CONSTITUTIONAL COURTS
Law 579B
Political Science 533

Description. For several decades now, members of the socio-legal community have been investigating the role constitutional courts play in their systems of government. That this topic engages social scientists is not surprising. After all, we, as citizens, are bombarded with press reports of constitutional courts generating major policies. And, we, as social and political observers, acknowledge the expansion of judicial power (what some call the "judicialization of politics") throughout the world. That the American legal community also takes an interest in courts abroad is as understandable as it is undeniable. It is understandable, as lawyers and judges believe they have much to learn from their counterparts elsewhere. It is undeniable, as a mere glance at the legal literature would attest. The 1990s (into the 2000s) witnessed the emergence of important law journals and the publication of influential case books, scholarly volumes, and essays all devoted to courts and law abroad.
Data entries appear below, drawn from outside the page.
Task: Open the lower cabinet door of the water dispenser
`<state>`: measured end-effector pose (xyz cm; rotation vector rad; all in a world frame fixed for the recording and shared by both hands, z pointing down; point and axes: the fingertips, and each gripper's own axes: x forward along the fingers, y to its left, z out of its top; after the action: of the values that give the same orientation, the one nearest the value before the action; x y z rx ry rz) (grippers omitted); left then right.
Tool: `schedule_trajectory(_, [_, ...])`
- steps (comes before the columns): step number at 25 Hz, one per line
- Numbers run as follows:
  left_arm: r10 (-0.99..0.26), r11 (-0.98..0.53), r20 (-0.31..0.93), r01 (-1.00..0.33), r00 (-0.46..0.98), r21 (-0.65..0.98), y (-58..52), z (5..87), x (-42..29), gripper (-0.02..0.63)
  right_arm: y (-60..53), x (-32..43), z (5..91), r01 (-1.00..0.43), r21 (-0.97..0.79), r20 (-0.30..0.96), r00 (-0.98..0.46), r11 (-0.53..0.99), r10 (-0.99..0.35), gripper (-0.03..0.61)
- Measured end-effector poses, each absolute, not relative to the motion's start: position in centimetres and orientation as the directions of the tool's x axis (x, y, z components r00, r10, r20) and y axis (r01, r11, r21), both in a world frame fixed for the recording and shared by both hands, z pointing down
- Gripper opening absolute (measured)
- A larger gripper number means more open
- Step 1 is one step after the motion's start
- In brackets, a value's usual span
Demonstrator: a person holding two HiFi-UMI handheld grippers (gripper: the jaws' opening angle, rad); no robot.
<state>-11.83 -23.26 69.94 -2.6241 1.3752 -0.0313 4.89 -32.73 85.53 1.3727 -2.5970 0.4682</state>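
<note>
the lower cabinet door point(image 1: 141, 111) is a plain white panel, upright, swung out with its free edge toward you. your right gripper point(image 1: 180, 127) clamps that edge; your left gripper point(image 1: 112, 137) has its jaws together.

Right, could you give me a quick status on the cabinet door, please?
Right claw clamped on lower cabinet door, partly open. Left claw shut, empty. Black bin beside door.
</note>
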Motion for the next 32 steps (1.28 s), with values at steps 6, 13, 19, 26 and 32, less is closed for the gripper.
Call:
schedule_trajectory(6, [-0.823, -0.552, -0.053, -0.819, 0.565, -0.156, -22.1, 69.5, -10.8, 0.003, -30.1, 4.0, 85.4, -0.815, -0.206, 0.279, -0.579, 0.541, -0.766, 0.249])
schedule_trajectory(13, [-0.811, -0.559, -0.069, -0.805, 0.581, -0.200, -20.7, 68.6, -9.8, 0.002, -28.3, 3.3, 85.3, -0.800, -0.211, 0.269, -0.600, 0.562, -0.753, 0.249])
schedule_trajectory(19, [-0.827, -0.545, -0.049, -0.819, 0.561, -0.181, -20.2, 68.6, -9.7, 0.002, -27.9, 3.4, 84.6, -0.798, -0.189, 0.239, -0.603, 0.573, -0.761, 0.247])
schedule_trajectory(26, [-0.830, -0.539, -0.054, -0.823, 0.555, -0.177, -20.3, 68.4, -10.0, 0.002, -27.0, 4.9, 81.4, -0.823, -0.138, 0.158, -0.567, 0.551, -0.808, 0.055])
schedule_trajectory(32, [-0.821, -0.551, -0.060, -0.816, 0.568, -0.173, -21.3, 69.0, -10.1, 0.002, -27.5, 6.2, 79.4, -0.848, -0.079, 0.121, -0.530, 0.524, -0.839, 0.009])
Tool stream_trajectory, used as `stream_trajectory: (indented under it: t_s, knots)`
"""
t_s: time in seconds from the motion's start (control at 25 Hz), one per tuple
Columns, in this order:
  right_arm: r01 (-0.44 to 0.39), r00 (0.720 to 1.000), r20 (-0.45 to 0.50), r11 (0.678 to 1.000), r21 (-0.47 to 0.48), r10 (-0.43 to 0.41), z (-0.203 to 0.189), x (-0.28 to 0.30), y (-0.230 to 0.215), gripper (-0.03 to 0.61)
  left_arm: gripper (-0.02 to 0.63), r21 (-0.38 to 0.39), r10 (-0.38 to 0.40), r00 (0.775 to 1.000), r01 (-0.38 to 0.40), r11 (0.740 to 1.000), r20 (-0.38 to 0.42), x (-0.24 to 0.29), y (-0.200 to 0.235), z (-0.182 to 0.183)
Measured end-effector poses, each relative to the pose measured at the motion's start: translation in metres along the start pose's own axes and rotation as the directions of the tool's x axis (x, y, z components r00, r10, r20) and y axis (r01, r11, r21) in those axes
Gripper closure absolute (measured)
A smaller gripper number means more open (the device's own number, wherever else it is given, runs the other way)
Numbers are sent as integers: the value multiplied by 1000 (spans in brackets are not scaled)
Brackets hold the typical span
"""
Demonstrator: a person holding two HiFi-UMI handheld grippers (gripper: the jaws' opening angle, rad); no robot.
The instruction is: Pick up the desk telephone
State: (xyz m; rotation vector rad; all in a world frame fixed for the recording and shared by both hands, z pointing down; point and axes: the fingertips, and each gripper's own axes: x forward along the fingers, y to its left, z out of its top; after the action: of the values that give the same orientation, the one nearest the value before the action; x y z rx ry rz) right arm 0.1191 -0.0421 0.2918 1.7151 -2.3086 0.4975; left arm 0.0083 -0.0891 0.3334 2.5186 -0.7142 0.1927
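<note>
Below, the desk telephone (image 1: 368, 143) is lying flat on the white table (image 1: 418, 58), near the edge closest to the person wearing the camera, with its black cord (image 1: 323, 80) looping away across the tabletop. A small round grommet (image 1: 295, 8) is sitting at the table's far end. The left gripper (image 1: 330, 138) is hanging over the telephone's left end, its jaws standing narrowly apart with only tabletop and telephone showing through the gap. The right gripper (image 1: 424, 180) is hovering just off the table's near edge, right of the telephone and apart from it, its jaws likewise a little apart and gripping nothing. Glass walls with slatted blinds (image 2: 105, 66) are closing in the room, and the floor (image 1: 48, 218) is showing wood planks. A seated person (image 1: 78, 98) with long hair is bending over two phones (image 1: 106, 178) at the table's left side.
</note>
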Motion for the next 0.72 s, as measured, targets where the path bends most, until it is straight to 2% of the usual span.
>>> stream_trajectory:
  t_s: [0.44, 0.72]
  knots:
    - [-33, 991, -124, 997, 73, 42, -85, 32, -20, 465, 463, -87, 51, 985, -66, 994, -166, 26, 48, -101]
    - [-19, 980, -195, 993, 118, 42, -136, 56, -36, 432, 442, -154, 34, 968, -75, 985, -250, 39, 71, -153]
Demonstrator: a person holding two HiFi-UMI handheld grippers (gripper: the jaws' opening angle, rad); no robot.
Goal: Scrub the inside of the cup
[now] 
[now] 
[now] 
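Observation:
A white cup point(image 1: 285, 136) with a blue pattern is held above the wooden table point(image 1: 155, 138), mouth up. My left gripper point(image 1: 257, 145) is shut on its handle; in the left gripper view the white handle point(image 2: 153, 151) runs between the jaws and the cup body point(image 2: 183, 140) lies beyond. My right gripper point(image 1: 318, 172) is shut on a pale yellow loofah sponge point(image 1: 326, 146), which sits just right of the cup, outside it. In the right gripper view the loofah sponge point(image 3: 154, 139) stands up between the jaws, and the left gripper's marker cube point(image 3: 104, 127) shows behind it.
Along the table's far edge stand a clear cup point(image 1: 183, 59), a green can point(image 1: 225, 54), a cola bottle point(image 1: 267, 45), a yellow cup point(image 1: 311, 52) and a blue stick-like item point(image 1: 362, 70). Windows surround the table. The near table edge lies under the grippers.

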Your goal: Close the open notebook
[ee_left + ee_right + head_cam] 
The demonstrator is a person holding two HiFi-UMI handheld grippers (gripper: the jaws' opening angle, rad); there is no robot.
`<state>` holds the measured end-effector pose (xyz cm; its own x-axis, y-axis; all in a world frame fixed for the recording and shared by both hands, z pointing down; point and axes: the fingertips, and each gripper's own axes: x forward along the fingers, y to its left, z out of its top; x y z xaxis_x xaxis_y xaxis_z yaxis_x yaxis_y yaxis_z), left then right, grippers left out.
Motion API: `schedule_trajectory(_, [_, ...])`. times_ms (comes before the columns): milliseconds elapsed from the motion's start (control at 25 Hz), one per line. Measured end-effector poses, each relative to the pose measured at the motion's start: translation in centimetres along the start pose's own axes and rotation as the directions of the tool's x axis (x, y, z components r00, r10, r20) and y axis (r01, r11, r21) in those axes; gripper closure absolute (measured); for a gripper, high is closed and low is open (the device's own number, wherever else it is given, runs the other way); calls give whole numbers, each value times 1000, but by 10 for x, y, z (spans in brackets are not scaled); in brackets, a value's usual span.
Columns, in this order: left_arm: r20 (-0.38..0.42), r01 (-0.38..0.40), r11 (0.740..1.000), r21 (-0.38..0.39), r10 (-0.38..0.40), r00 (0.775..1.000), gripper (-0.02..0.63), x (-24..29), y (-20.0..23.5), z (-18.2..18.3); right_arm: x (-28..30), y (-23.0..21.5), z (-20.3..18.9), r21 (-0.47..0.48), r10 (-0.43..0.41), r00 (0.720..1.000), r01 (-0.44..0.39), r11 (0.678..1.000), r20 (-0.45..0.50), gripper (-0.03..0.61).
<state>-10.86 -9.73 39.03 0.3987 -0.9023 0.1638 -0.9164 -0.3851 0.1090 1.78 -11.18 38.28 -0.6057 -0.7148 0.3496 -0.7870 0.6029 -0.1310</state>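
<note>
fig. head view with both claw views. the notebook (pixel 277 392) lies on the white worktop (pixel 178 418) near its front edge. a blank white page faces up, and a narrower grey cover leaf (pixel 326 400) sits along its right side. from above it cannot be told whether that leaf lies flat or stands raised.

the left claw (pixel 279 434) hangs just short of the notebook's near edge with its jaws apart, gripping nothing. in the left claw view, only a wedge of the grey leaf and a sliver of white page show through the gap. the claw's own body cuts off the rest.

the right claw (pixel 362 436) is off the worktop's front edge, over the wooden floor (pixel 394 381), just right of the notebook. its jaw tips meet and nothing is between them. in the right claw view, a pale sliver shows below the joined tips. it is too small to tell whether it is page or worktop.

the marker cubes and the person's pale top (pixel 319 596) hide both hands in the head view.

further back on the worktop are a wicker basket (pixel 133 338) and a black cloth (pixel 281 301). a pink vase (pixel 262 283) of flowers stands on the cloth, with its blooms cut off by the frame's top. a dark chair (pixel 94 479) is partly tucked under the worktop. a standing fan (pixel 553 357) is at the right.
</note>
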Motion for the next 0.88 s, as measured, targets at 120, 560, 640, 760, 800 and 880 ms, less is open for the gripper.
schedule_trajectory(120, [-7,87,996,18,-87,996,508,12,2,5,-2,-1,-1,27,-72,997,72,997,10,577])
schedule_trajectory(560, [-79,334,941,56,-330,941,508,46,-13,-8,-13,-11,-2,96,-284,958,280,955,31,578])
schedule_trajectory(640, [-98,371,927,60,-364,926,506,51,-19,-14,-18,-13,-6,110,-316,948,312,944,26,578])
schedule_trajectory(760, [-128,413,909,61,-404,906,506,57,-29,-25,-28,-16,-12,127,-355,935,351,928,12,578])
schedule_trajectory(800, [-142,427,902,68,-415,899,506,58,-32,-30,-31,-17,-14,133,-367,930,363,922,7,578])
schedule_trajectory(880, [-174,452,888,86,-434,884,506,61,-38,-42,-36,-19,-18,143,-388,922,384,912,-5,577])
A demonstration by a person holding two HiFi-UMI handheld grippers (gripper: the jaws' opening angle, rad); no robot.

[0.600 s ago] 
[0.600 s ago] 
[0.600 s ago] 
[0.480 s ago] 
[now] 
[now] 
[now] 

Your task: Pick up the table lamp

What these developments suggest: The time is ripe to offer a course devoted to learning about and comparing constitutional courts in various societies.

My goals for the course are as follows:

  1. Introduce students to the "state of the art" in studies of comparative courts. We accomplish this via readings and weekly discussions.
  2. Touch upon a series of specialized topics, major nodes of controversy in the field. These include judicial selection, access to constitutional courts, and decision making.
  3. Help students develop theoretical and empirical skills, as well as substantive knowledge, by having them amass data on critical features of constitutional courts.

Books: Please pick up a reader (in the law school mail room).

Grading: I base grades on the quality of your research projects (90 percent) and class participation/attendance (10 percent).